But what does this really mean? It means that the ASL makes no (zip, zilch, nada) restrictions for works that are released:
Derivative Works shall not include works that remain separable from, or merely link (or bind by name) to the interfaces of, the Work and Derivative Works thereof.
Historically it’s been argued that links to original work should apply (GPL) – Matt has shared this publicly before:
… themes link and use lots of internal WordPress functions, which make them linked under the GPL and subject to being a GPL-compatible license.
If a theme (or a plugin) used no internal WP functions or APIs, then it could probably be considered independent, but that would be really really hard for a theme.
So where does this land us?
It means that Habari, for some, will ultimately be a more attractive blogging CMS and platform because of it’s licensing. The GPL’s intent and design is to keep free software always free while the ASL seeks to create protection for the original work and also allows a distinction when it comes to free and commercialization.
For designers and developers this may ease their consciousness a bit when it comes to profiting from their work, creating “premium” services and solutions, and ultimately they way they distribute their products. In other words, if you want to drop a Creative Commons license on your premium plugin via GPL and WordPress you’re in violation but in ASL and Habari you can go on and be your bad self.
Design, Tech, and Philosophy
So now that we’ve covered the fundamental differences between Habari and WordPress from a licensing perspective, what about features, design, and philosophy? What about the technical components? Here is what they have to say themselves and how they perceive their own differentiation:
Habari is being written with a firm understanding of the current state of blogging. Most other blogging packages have been around long enough that their responses to things like comment spam and Digg site overloads are bolted on after the fact; whereas Habari is being written from the beginning to take these things — and more — into account.
Habari strongly favors open, standard, and documented protocols. Atom, being both open and documented, is the prefered syndication format, and the Atom Publishing Protocol is the prefered means of remote communication with your site. This is a core feature, and not a plugin.
Habari is being written specifically for modern web hosting environments, and uses modern object-oriented programming techniques. Using these recent but well-established additions to the PHP language allows Habari to make use of PDO, enabling prepared statements for all interactions with the database. This greatly reduces the system’s vulnerability to SQL injection attacks. This is just one of many benefits of modern object-oriented techniques.
Those are just a few of the technical differences, but a major component of what makes Habari different is its community participation model.
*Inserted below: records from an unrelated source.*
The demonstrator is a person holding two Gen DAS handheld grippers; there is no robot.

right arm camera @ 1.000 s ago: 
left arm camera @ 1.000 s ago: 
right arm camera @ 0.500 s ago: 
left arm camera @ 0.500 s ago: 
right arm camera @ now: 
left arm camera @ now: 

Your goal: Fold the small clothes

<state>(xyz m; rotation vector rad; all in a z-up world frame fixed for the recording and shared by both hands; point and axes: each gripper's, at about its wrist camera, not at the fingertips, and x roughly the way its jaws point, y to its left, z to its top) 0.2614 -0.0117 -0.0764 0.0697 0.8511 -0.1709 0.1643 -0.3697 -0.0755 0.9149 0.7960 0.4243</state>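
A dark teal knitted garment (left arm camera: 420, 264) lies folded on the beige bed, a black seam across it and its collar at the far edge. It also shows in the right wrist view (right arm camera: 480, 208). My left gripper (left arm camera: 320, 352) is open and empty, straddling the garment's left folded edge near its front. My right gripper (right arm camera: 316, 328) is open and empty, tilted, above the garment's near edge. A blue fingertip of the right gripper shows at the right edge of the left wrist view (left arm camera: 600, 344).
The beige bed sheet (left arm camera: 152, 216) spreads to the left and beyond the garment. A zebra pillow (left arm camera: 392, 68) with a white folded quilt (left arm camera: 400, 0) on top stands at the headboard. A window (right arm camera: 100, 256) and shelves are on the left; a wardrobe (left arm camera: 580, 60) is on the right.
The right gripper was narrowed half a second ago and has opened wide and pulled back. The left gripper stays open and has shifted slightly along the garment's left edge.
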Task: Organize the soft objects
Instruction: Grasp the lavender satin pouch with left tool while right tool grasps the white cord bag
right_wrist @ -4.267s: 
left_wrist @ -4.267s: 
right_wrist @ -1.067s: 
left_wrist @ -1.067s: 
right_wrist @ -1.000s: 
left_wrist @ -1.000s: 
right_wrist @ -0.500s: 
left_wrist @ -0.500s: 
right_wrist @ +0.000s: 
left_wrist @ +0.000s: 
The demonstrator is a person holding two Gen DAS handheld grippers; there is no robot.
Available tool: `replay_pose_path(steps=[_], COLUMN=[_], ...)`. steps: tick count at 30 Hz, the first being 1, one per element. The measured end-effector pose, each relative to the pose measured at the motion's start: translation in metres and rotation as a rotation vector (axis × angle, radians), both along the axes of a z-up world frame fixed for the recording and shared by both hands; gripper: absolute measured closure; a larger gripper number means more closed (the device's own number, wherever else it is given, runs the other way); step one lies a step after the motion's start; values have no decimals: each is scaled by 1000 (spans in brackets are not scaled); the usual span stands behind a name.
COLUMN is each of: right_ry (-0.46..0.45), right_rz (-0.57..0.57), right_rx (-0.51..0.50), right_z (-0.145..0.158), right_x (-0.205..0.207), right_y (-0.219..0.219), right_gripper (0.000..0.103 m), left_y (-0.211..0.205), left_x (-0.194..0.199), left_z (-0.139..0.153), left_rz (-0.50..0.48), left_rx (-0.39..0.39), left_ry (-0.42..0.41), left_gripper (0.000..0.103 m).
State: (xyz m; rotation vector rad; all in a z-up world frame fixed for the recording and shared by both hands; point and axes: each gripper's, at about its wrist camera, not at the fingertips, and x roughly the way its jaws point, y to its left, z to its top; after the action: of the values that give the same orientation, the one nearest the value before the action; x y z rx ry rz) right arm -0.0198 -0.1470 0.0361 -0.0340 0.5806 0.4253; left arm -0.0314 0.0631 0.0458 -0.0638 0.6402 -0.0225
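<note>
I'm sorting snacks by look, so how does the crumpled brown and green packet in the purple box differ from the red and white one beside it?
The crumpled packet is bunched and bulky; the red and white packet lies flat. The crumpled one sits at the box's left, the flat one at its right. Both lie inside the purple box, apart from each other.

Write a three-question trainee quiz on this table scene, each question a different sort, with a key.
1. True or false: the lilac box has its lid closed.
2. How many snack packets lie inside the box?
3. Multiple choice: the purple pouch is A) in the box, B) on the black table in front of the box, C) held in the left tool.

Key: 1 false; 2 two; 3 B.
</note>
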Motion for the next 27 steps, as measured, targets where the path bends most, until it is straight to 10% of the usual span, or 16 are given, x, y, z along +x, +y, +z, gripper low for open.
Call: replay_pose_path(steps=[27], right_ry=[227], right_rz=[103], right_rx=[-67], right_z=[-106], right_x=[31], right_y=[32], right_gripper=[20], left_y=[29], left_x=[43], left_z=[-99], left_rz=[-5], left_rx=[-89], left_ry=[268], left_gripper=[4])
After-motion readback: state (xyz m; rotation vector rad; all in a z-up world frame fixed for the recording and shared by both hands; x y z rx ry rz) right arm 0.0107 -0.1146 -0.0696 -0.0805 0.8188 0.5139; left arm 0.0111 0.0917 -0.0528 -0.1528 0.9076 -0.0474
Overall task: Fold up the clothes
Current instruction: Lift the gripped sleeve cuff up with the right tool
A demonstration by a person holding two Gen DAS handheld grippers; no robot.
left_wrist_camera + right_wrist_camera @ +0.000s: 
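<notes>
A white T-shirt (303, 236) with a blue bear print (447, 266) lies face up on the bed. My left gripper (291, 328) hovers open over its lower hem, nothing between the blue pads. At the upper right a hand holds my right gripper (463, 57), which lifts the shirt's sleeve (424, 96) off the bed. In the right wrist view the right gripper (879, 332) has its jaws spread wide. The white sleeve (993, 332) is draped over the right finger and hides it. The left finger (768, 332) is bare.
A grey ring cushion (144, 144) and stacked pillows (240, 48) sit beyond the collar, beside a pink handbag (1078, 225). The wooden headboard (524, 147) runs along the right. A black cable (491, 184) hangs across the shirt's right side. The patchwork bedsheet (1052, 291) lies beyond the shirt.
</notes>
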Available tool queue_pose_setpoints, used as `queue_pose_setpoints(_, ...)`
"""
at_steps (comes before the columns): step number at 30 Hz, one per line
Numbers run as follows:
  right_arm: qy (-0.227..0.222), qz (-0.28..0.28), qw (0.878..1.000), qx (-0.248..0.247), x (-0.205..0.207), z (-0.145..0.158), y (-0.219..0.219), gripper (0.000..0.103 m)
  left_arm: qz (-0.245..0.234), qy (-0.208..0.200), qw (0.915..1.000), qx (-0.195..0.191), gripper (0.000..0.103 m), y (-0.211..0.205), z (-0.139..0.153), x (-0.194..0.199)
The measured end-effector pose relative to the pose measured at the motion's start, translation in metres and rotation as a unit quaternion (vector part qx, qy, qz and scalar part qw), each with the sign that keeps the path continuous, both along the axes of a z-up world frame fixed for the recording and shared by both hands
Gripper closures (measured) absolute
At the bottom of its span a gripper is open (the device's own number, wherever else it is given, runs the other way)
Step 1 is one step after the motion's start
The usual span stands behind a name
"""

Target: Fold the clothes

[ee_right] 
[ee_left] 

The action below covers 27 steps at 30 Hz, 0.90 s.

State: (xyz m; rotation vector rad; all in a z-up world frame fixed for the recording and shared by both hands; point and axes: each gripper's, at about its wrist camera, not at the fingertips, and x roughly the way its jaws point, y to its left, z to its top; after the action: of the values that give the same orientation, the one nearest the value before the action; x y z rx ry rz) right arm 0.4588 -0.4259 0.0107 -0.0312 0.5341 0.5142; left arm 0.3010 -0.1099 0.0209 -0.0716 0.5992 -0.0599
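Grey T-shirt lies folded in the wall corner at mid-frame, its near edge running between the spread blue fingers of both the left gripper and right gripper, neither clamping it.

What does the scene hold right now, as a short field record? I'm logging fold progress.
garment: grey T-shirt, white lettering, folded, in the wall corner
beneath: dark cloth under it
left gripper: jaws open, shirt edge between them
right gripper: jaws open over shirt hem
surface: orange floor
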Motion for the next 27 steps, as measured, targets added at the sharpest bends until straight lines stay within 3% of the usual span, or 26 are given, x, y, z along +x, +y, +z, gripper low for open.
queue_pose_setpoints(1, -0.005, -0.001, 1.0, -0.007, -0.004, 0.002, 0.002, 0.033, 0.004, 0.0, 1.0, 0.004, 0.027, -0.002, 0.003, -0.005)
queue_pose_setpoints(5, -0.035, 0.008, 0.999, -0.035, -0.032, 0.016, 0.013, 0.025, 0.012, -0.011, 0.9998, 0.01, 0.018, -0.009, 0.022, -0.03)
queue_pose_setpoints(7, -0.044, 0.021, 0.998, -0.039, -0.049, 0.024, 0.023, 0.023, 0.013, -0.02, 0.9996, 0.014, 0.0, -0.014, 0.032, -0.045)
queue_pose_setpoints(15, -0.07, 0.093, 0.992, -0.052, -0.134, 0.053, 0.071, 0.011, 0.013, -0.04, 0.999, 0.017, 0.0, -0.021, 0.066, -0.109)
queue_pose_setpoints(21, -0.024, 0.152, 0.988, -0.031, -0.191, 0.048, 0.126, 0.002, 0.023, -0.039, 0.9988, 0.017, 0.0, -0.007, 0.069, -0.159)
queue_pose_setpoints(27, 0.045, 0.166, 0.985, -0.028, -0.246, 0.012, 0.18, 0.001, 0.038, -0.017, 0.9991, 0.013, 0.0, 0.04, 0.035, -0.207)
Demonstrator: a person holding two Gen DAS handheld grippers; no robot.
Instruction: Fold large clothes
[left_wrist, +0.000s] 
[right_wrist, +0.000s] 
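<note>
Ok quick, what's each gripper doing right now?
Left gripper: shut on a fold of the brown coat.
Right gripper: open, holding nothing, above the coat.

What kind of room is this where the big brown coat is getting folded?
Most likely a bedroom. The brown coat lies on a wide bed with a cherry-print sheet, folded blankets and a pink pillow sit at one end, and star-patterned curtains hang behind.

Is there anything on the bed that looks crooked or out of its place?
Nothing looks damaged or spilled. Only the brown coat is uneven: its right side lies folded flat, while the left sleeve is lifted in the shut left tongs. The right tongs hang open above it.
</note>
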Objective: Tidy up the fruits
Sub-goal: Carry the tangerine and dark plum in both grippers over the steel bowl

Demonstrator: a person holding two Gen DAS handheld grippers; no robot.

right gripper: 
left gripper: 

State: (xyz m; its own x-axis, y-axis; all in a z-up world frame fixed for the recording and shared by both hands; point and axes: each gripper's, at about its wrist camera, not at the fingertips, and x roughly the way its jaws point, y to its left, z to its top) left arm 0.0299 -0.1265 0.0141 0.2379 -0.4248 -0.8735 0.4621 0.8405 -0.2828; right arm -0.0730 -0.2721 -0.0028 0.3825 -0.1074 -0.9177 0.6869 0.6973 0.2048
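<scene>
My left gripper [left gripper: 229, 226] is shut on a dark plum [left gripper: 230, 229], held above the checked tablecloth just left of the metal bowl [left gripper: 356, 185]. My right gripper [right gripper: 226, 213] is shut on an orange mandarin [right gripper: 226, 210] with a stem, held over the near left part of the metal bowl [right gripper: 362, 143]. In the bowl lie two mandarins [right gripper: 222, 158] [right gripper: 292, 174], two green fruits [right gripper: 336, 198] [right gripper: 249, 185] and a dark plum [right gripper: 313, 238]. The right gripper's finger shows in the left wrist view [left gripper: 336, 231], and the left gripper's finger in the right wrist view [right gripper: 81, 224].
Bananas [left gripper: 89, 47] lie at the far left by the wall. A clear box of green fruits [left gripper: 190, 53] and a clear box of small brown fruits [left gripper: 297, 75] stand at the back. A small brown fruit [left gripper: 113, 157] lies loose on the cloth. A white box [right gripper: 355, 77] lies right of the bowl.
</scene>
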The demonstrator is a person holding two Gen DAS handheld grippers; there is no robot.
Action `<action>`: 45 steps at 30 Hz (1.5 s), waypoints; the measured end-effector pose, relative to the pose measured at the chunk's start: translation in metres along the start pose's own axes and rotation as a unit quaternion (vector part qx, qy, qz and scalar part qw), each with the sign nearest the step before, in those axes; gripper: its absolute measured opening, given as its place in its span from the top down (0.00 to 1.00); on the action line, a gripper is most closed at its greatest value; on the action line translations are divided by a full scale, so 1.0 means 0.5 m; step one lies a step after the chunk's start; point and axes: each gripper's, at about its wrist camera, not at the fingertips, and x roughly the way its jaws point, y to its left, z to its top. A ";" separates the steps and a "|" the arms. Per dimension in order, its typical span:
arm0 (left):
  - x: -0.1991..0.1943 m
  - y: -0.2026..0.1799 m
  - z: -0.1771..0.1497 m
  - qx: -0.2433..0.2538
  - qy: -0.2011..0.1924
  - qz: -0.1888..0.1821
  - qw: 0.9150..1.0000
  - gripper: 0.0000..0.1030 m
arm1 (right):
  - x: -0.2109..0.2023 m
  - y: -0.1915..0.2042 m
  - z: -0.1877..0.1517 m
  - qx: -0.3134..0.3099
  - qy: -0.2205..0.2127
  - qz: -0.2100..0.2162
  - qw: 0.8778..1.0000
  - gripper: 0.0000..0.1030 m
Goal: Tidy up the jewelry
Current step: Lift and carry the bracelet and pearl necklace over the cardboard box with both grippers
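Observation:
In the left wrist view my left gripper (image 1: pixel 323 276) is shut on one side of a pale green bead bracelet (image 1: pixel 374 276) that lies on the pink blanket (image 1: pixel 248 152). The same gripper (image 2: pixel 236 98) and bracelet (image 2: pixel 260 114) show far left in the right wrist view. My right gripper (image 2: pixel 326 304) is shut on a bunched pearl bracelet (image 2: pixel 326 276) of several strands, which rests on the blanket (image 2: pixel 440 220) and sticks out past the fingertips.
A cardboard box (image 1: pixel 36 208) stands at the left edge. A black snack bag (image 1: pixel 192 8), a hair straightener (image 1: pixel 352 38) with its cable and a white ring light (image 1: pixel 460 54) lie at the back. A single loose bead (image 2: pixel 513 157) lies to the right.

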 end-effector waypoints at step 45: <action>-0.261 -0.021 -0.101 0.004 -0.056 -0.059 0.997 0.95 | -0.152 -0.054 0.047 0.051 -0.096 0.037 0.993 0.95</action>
Users who demonstrate a consistent level of quality contributions to the project are granted more privileges within the project.
Some of the major technical differentiations are the fact that Habari supports MySQL, PostgreSQL, and SQLite databases and CGI from an application server perspective. The rest of the technical differences can easily be explored by someone seriously interested in diving in so I won’t belabor the tech-specs.
But what most users will appreciate is the design and aesthetic that makes Habari really distinct. Here’s the top-level screenshots of the back-end that’ll give you a quick and very comprehensive taste of how Habari both functionally and philosophically differentiates itself from WordPress:
Looks interesting, right? The simplicity and focus on the publishing front-end is something that many people are looking at deeply, not just for WordPress 3.6 looms around the corner but even farther into the design and UX crystal ball.
It’s quite possible that Habari may have some models that are worth copying or at least investigating more fully and for even a few of us who are looking at the GPL issue with some fresh eyes Habari might be a place to start.
You can’t, of course, argue that WordPress beats the living snot out of Habari in terms of adoption and usage, at least at this point in time, but you have to remember that although Habari might be an underdog at this point in time, WordPress was also one at some point as well. Every app has to start somewhere.